Selon les informations officielles, le PNF a ouvert une enquête sur des statuettes reçues par de Villepin lors de son mandat en tant que ministre des Affaires étrangères (2002-2004), puis conservées après son départ du gouvernement. Le procureur financier Pascal Prache a indiqué que les chefs d’accusation incluent le recel de détournement de fonds publics ainsi que diverses infractions connexes.
Quant à Édouard Philippe, l’instruction a été engagée pour des faits présumés de détournement de fonds publiques, favoritisme, prise illégale d’intérêt et harcèlement moral.
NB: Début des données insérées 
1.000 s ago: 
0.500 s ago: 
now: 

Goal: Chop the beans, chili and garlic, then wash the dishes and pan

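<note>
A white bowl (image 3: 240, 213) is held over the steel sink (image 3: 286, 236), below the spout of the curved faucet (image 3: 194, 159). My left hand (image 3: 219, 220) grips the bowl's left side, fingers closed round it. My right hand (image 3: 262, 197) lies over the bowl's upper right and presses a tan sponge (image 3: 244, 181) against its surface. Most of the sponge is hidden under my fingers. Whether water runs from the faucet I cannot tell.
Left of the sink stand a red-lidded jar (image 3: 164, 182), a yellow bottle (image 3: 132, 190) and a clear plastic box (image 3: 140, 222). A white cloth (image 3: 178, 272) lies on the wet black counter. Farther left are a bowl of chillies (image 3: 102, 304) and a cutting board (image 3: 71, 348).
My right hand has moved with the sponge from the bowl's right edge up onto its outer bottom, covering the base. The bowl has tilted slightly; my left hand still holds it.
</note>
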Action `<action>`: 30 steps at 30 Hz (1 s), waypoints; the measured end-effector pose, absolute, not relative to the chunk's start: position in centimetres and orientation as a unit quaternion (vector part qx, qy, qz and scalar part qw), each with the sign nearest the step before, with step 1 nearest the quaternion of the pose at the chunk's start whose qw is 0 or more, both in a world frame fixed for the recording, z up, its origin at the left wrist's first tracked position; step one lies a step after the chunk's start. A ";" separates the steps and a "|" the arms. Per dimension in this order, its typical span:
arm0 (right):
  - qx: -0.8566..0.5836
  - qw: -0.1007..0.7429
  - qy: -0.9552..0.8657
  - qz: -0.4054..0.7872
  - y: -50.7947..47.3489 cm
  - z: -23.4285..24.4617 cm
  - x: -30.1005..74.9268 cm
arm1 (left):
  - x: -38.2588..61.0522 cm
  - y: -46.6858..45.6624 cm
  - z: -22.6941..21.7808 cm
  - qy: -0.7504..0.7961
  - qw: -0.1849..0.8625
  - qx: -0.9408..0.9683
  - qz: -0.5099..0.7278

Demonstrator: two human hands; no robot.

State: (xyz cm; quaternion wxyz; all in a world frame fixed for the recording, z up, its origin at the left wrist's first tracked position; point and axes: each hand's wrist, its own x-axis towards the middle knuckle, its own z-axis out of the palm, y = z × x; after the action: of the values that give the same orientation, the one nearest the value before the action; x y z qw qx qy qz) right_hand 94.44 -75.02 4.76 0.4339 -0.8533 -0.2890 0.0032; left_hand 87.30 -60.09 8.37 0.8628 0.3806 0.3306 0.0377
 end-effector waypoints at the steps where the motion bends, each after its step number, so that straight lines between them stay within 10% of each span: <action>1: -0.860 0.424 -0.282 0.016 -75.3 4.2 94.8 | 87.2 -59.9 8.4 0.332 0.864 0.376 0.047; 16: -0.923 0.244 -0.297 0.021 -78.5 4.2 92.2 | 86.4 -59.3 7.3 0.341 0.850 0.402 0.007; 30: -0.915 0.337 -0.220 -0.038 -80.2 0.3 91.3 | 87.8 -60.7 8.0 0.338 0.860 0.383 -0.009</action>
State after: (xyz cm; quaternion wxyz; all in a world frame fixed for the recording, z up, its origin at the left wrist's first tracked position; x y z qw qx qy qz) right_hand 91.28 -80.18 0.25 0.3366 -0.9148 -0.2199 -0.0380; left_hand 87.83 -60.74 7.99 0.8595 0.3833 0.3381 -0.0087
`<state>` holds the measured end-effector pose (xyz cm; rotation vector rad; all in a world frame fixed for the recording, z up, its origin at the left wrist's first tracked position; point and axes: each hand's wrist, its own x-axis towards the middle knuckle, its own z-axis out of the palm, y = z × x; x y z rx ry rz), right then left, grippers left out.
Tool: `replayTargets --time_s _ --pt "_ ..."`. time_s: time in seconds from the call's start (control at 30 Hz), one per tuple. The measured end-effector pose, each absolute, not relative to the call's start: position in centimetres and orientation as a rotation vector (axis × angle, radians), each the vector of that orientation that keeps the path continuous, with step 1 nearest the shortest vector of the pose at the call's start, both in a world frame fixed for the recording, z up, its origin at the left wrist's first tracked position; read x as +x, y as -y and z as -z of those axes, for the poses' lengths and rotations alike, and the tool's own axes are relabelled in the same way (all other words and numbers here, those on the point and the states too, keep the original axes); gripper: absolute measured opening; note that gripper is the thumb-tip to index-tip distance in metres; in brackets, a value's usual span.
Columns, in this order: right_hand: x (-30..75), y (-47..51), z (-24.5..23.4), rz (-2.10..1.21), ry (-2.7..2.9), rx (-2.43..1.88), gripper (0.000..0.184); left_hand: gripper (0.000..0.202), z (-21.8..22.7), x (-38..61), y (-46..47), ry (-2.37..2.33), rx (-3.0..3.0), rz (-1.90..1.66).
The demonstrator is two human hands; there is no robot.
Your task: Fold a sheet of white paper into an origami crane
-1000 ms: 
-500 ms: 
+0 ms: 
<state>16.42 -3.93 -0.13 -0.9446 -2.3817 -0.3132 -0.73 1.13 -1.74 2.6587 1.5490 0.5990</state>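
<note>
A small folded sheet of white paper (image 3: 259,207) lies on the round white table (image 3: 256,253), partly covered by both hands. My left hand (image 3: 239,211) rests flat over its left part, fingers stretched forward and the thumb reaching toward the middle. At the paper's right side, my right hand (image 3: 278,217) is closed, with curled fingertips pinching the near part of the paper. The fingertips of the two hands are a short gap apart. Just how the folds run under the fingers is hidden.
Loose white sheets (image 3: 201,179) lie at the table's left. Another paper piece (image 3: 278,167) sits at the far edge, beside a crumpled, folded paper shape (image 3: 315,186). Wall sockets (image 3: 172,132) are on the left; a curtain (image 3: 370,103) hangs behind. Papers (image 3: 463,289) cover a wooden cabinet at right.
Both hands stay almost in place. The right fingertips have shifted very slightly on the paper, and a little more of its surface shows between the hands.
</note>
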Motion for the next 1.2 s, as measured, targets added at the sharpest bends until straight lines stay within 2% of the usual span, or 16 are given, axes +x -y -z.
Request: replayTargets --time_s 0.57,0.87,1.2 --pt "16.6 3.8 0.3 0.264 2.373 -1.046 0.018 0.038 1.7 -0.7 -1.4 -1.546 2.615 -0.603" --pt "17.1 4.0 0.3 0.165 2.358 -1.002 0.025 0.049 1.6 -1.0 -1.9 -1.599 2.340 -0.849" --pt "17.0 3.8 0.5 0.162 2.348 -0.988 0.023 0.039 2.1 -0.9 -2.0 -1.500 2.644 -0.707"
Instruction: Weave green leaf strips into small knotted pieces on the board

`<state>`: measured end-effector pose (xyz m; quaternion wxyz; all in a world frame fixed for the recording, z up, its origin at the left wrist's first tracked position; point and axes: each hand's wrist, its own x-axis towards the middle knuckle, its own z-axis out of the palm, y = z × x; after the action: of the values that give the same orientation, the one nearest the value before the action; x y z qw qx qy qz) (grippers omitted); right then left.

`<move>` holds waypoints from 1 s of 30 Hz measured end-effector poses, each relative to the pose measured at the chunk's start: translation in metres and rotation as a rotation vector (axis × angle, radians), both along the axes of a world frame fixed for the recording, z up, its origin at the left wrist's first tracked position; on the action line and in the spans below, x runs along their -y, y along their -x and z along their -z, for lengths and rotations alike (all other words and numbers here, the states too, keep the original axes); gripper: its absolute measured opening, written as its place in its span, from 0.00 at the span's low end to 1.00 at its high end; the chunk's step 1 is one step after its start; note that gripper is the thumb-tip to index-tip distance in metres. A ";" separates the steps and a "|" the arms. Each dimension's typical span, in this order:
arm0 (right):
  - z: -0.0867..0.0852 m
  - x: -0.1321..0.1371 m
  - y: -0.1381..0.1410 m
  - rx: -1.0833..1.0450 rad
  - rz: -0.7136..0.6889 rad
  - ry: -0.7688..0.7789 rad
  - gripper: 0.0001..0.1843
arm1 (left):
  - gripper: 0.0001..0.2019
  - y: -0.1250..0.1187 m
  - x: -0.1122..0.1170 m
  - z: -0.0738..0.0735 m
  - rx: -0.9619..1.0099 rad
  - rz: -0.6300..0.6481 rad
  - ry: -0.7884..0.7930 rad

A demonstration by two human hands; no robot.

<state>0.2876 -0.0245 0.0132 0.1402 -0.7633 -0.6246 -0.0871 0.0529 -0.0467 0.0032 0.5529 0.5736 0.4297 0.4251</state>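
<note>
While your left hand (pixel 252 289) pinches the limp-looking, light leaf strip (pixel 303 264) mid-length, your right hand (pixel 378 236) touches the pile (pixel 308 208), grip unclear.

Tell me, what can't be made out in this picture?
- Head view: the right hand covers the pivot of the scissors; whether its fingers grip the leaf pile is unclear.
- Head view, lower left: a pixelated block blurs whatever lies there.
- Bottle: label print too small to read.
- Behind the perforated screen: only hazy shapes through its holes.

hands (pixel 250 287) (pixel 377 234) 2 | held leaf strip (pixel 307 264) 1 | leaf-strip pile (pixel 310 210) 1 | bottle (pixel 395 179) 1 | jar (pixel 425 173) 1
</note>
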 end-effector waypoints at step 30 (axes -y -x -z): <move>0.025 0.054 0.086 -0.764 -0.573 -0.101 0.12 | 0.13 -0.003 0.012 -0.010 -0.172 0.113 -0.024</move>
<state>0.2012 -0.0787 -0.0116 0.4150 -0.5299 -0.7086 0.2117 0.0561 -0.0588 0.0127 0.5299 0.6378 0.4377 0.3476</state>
L’enquête porte spécifiquement sur ses activités en tant que maire de Havre et président de la communauté urbaine, suite à une plainte avec constitution de partie civile.
Par ailleurs, le système judiciaire français a également ordonné le renvoi de François Asselineau, président de l’Union populaire républicaine (UPR), devant le tribunal correctionnel pour des charges sexuelles. Cependant, après plusieurs années d’enquête, les procédures ont été annulées : l’un des plaignants a retiré sa plainte et l’autre est décédé.
Les élections présidentielles françaises de 2027 sont prévues pour le premier semestre de l’année, avec un premier tour prévu en avril et un second tour à venir. Ces développements soulignent une tendance croissante dans le paysage électoral où les irrégularités financières deviennent des enjeux centraux, menaçant la crédibilité des candidats et l’ensemble du processus électoral.